Me extiende una mano reluciente de sudor y codicia.

-¿Nos conocemos? –le pregunto.

-No lo creo. Antes era abogado, pero ahora me dedico a esto. Es más rentable.

-Claro.

-Bueno, vayamos al grano. ¿Qué previsiones está tomando para su muerte?

-Pues, en realidad…

-Me lo imaginaba. Ninguna. ¿Verdad? Pensando siempre en el presente. Maltratando su cuerpo sin meditar la consecuencias. Sí. Conozco a los de su tipo. Un día estiran la pata y ¿quién se tiene que hacer cargo? La viuda, la madre, la hermana. Todas esas personas que sufren por usted, y además, de propina, tienen que hacerse cargo de su irresponsabilidad. De verdad, qué egoísmo tan repugnante. Me da usted asco.

-Lo siento, yo…

-Ahora que se acaba de casar, podría usted pensar en los demás un poco.

-¿Cómo sabe que…

-Leo su blog. Pero no me cambie de tema. Afortunadamente, he llegado para solucionar su problema. Le voy a garantizar una muerte por todo lo alto.

-Gracias… ¿Gracias?

-Tenemos féretros climatizados con música ambiental que usted puede seleccionar a voluntad. ¿Le gusta el Réquiem de Mozart o prefiere los Red Hot Chili Peppers? Sea cual sea, prepárese para oírlo durante toda la eternidad.

-No sé yo si…

-Y su nicho en el cementerio, bajo la sombra de un sauce, como Dios manda. Ceremonia funeraria en sistema dolby surround y -esto es lo mejor- 14 plañideras dispuestas a llorar a moco tendido durante las exequias. Son plañideras profesionales. Después de un rato, toda la concurrencia está llorando. Eso mejora mucho la recordación del fenecido ¿Y todo por cuánto dinero? ¿Ah? Por la módica suma de cinco euros mensuales durante el resto de su vida, dure cuanto dure. Si se muere hoy mismo, habrá asegurado una muerte de lujo por sólo cinco euros. Increíble ¿Verdad? Firme aquí.

-¿Ahora? Es que es un poco violento…   

-Bueno, claro. También puede abandonar a su viuda con el dolor y la carga de ocuparse de sus restos mortales. Eso sí, ruegue por no terminar en una fosa común. Usted decide si prefiere pudrirse ahí, en la promiscuidad de todos esos cadáveres sin nombre. 

-Bueno, nunca lo había visto así.

-No me lo agradezca. Limítese a firmar. Eso es, muy bien. Sumando tasas, impuestos y seguro, su prima asciende a 205 euros al mes. Pero ahora vive con la garantía de una muerte decente y agradable. Felicidades.

Me despido del vendedor y regreso a mi cuarto con la sensación de haber pensado en el futuro y hecho lo correcto.

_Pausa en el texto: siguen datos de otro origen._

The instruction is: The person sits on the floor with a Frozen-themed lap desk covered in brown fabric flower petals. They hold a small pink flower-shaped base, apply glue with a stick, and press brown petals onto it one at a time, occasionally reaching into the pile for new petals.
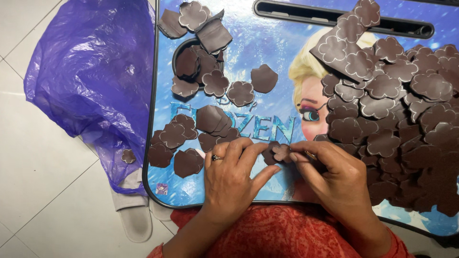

Mientras trato de descansar, recuerdo que mi equipo de música es una porquería, y por cierto, que no tengo aire acondicionado en casa. De hecho, tampoco tengo amigos suficientes para llenar un funeral medianamente decoroso. Empiezo a soñar con mi dolby surround, mi climatización y mis plañideras. Me pregunto si puedo mudarme a mi féretro desde antes de su inauguración oficial, como para irme aclimatando.